Юноша задумался и не отвечал довольно долго; его сапоги выбивали из дороги крохотные облачка пыли.
— Шут его знает, — наконец, сказал он. — Тартааш, он, понимаешь, вроде как скаредный ростовщик: пока дела у тебя идут отлично, его улыбка слаще мёда, а вот как только приходится ужать потуже пояс…
Он не договорил.
Свернули, прошли мимо канала — там стройные кипарисы отражались в латунном зеркале вод. Затем они направились вниз — по пыльным, присыпанным песком улицам, к краю пустыни. Приличный район закончился — потянулись нищенские трущобы Тартааша. Будто с города сорвали маску, и он явил своё истинное лицо.

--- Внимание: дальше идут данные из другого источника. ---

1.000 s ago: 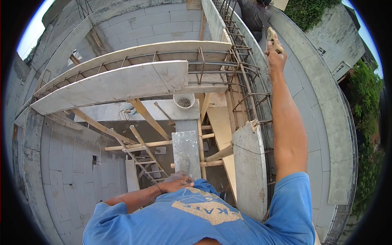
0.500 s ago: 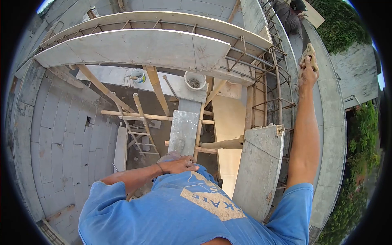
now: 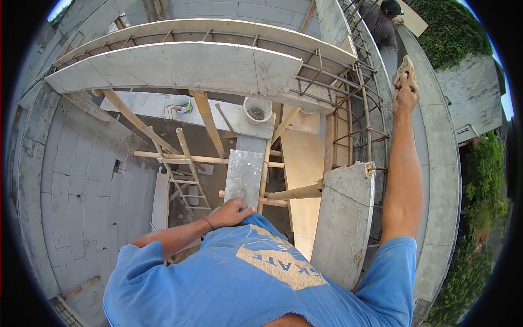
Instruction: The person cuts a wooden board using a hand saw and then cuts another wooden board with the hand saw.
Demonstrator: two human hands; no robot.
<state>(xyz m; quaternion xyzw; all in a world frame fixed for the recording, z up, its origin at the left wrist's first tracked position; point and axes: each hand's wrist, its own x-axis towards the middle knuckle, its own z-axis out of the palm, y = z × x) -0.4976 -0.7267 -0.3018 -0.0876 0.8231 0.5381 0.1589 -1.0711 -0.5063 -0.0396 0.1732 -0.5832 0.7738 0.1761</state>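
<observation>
My right hand (image 3: 406,97) is stretched far forward at the upper right, its fingers closed on a pale, dusty object (image 3: 407,72) that looks like a handled wooden tool. Below that arm run the rebar cage (image 3: 357,117) and a grey formwork board (image 3: 344,218). Near the hem of the blue shirt (image 3: 272,256), my left hand (image 3: 231,212) has its fingers bent round a bunch of the cloth. Just beyond it lies a grey speckled plank (image 3: 243,174).
Formwork boards (image 3: 174,65) with rebar between them cross ahead. A white bucket (image 3: 257,109) and a smaller pail (image 3: 182,105) stand on a board below. A bamboo ladder (image 3: 188,182) leans at left. A co-worker (image 3: 378,24) is at the upper right.
The view has swung, shifting the formwork left and bringing more of the co-worker into sight. My left hand has moved forward, pulling the shirt hem. My right hand still holds the pale object.
</observation>
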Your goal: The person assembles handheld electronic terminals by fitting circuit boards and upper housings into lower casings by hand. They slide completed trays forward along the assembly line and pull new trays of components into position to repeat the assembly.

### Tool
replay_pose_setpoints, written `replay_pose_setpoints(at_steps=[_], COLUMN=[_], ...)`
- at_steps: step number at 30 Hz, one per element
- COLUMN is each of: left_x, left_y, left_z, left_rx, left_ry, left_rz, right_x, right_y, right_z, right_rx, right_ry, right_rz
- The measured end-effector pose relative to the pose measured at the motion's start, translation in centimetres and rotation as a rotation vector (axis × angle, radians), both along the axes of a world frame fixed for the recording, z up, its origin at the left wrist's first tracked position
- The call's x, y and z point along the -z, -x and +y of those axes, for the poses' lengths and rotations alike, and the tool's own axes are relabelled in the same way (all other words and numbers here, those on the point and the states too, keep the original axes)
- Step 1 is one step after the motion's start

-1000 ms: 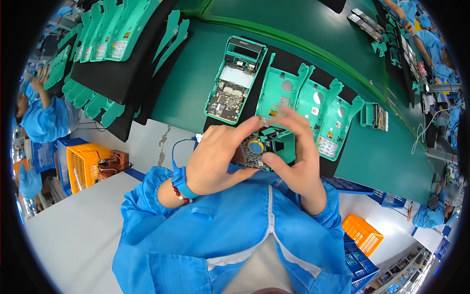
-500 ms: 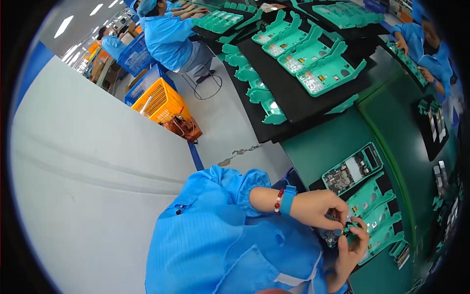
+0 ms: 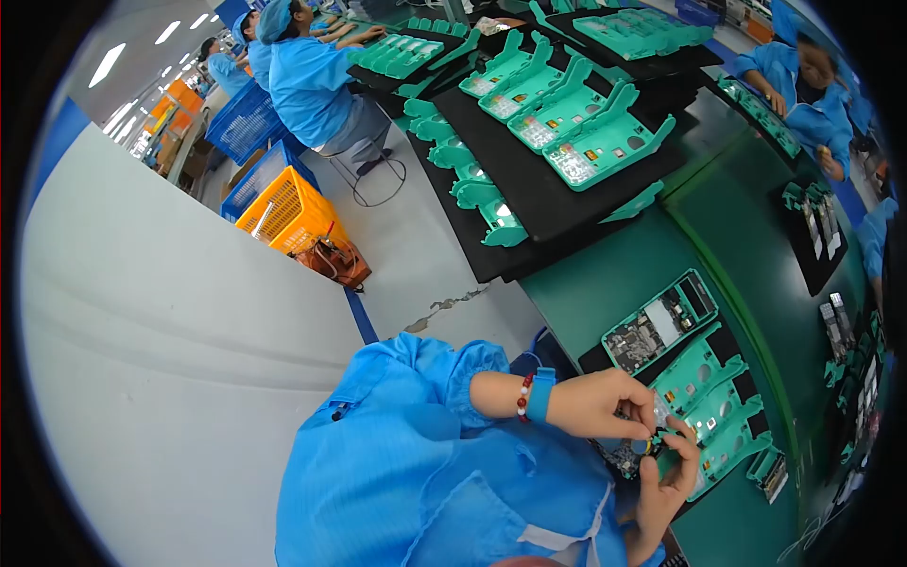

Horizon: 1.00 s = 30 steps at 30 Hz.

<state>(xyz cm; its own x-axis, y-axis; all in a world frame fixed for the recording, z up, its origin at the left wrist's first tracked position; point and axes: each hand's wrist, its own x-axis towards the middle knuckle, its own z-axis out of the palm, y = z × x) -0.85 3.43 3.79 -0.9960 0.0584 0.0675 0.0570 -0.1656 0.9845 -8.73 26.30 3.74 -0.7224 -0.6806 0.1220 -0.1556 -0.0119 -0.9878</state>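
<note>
At the lower right, my left hand, with a blue wrist strap and a beaded bracelet, has its thumb and fingers pinched over a small circuit board assembly. My right hand holds the other side of that assembly, thumb and fingertips curled round it. A yellow-rimmed round part shows between the fingertips. Just above the hands lies an open device with a bare board and a pale block. Green housings lie side by side on a black mat right beside the fingers.
Stacked black trays carry several green housings at the upper middle. An orange basket stands on the floor. A co-worker sits at the upper left, another person at the upper right. A small green part lies right of the housings.
Since a second ago the view has swung toward the left, so my hands now appear at the lower right. Both hands stay on the board assembly, and the fingers of my right hand have closed in.
</note>
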Motion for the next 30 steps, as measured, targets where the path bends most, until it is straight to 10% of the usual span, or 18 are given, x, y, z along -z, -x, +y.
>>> replay_pose_setpoints(at_steps=[7,16,21,30], left_x=[1.0,2.9,4.9,5.9], left_y=[1.6,2.4,1.4,-0.2], left_z=[0.5,2.3,1.7,1.5], left_rx=[0.292,-0.296,-0.321,-0.41], left_ry=[-0.567,1.157,1.119,1.106], left_rz=[-0.416,0.419,0.557,0.664], right_x=[-1.1,-4.2,-5.8,-6.0], right_y=[1.8,4.2,6.7,9.7], right_z=[1.6,5.2,5.0,-2.3], right_rx=[-0.05,0.485,0.743,0.119], right_ry=[-0.021,-0.047,-0.128,-0.34], right_rz=[0.712,0.463,0.445,0.764])
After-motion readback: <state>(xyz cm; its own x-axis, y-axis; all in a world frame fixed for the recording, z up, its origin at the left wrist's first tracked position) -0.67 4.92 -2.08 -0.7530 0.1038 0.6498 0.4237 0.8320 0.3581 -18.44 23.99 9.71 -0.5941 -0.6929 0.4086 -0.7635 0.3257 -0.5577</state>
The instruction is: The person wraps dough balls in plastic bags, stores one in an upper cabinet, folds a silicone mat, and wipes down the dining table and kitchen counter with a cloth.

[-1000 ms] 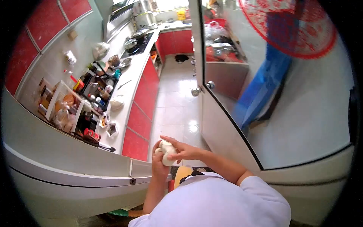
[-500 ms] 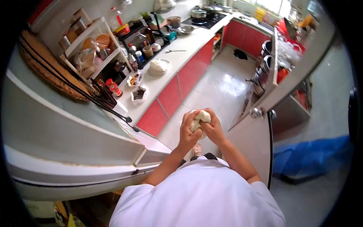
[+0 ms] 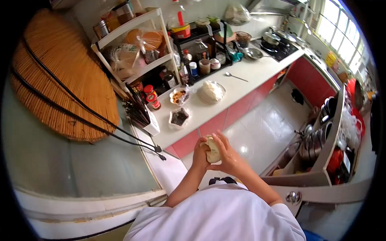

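A lump of pale dough (image 3: 212, 151) is held up in front of my body, between my two hands. Curled around its left side, my left hand (image 3: 200, 156) has its thumb pressed into the dough. My right hand (image 3: 228, 157) cups the opposite side, its fingers lying along the upper edge and its thumb underneath. Parts of the dough are covered by the fingers. Beyond the hands, on the white counter (image 3: 161, 135), stand a plate with a white doughy mound (image 3: 212, 91), a bowl of dark filling (image 3: 179, 117) and a bowl of reddish-yellow food (image 3: 178, 97).
A spoon (image 3: 236, 76) lies farther along the counter, before a rack of jars (image 3: 204, 66). Red-lidded jars (image 3: 151, 96) and a chopstick holder (image 3: 150, 124) stand at its near end. Pots fill a shelf (image 3: 315, 140) on the right. A round woven mat (image 3: 64, 80) hangs at left.
The view has swung right and nearer the counter. My hands have turned the dough, and the right fingers have gone from gripping it to lying straighter along it.
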Demonstrator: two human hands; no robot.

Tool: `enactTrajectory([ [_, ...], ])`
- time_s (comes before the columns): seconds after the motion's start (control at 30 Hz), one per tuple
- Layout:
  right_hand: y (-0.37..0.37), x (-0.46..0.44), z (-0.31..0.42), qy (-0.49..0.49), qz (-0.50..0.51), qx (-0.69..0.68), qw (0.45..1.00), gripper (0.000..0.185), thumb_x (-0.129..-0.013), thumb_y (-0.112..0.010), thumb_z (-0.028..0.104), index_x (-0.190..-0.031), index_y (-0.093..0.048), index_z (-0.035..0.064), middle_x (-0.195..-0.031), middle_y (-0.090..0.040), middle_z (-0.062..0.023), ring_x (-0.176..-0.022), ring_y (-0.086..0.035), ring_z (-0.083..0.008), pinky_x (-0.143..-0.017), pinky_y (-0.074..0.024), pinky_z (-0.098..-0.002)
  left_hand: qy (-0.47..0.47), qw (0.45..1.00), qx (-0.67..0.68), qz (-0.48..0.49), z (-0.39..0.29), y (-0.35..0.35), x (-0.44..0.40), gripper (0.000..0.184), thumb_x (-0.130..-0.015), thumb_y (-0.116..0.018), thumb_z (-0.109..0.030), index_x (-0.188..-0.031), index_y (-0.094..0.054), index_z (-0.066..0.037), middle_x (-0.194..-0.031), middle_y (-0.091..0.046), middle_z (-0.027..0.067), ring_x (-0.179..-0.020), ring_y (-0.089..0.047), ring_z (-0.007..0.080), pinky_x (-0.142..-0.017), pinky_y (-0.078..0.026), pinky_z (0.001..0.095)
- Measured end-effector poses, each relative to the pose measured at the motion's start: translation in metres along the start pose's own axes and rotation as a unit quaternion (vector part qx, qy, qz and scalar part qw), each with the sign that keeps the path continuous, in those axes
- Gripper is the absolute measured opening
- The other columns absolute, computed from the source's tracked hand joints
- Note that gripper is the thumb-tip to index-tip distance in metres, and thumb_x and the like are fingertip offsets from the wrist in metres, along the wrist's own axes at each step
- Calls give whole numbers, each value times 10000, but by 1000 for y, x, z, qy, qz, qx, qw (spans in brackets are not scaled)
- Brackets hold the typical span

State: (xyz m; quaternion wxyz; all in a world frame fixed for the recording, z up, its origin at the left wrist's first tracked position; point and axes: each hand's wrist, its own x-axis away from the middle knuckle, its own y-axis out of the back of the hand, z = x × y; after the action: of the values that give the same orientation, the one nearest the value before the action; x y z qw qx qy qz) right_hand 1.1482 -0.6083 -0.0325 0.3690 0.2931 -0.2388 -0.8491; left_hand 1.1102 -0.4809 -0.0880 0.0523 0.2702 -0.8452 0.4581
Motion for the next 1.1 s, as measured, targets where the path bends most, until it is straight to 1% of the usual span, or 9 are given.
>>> enactTrajectory([
  [0.13, 2, -30, -41, 34, 32, -12, 999, 987, -626, -830, 218, -1409, -245, 86, -1401, -241, -251, -1247, -372, -423, -959, -428, -424, -5, 990, -121, 77, -1, -5, -19, 581, -725, -398, 12, -1292, -397, -112, -1274, -462, 101, -1159, -495, 242, -940, -471, 350],
  [0.17, 8, -35, -48, 28, 34, -38, 998, 897, -663, -786, 163, -1396, -276, 76, -1374, -272, -262, -1207, -413, -429, -923, -451, -422, 26, 986, -131, 102, -4, -8, -24, 706, -771, -416, -58, -1438, -192, -115, -1392, -337, 75, -1286, -360, 220, -1046, -353, 344],
  [0.3, 20, -65, -76, 43, 23, -35, 998, 791, -667, -731, 102, -1357, -345, 82, -1315, -353, -250, -1136, -468, -431, -878, -473, -423, 0, 976, -156, 152, -7, -27, -51, 720, -830, -423, -201, -1465, -95, -110, -1430, -258, 79, -1346, -235, 211, -1106, -206, 357],
  [0.47, 51, -122, -118, 29, -55, -29, 998, 537, -649, -690, 74, -1163, -536, 78, -1127, -507, -203, -988, -553, -409, -806, -499, -410, -79, 952, -255, 148, 4, -66, -116, 784, -842, -464, -243, -1455, -5, -78, -1402, -254, 102, -1326, -251, 231, -1091, -215, 355],
  [0.53, 68, -141, -146, 29, -72, -42, 996, 458, -664, -642, 19, -1114, -564, 63, -1089, -555, -165, -944, -598, -340, -784, -508, -382, -172, 870, -443, 133, 7, -84, -143, 853, -844, -543, -301, -1452, 7, -66, -1403, -245, 108, -1333, -234, 249, -1091, -204, 361],
  [0.6, 86, -155, -180, -146, -35, -402, 903, 451, -691, -597, 22, -1136, -547, 72, -1084, -572, -88, -922, -602, -229, -774, -501, -341, -211, 847, -466, 143, -1, -107, -168, 866, -836, -602, -360, -1449, -80, -41, -1392, -278, 137, -1323, -259, 276, -1083, -219, 373],
  [0.67, 107, -167, -192, -176, -22, -516, 838, 458, -692, -535, 5, -1146, -538, 64, -1064, -578, -51, -952, -563, -156, -798, -474, -292, -296, 760, -538, 210, -18, -136, -182, 763, -857, -589, -415, -1410, -243, -19, -1388, -319, 191, -1293, -317, 320, -1060, -269, 404],
  [0.87, 119, -193, -203, -238, -13, -589, 772, 580, -730, -512, 24, -1287, -372, 99, -1099, -526, -89, -988, -525, -153, -821, -433, -264, -394, 726, -541, 158, -1, -167, -226, 272, -774, -515, -132, -996, -646, -46, -1314, -442, 198, -1163, -481, 309, -965, -391, 379],
  [1.1, 124, -222, -218, -128, 9, -385, 914, 812, -808, -503, 54, -1465, -31, 123, -1328, -319, -171, -1207, -374, -261, -995, -338, -349, -425, 786, -439, 92, -1, -170, -259, 198, -756, -413, 25, -743, -608, -8, -906, -580, 106, -811, -573, 183, -728, -485, 280],
])
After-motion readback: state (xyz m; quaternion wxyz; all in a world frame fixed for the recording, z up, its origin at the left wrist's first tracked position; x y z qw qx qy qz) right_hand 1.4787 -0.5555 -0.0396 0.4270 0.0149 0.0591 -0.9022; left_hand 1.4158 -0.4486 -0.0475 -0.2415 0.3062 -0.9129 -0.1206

Здесь была изнанка Тартааша — сырой кирпич стен, осыпающиеся окна, вонь нечистот в канавах… Здания становились приземистыми, будто их пригибала к земле злая доля. Повсюду росли пыльные пальмы с мохнатыми стволами и опущенными, будто измочаленными листьями; под ногами лежала сухая, глинистая пыль. Некоторые крыши были земляными, и на них густо, будто ковром, поросла трава.
На многих стенах, обращённых к пустыне, был намалёван чудной зелёный знак — как пояснил Рамда, от злых духов пустыни.
По старинным сказаниям, в песках жили демоны — там у них были свои храмы и города. Выглядели они как люди, лысые, с красными глазами и когтями; в песке они ощущали себя как рыба в воде. А если понравилась им какая горожанка — то могли и умыкнуть её, запросто — цоп, и нет её — в свои подземные города. И от этих богопротивных браков появлялись порой на свет дети демонов — до невозможности уродливые, ехидные и скаредные. Рамда думал, что большинство купцов Тартааша как раз из них.
И вот, наконец, город закончился.
Поначалу ещё встречались туи, сикоморы и тамаринды; они росли рощицами, словно кумушки, что собрались обсудить сплетни. А потом они исчезли; зелень окончательно уступила место пустыне. Земля растрескалась, словно кожа у нищего бродяги, коротающего дни и ночи под слепящим южным солнцем; и даже чахлая трава встречалась всё реже. Трещины на лице смазывают маслом, а трещине в земле — дождём; но скупой была на дожди земля Тартааша.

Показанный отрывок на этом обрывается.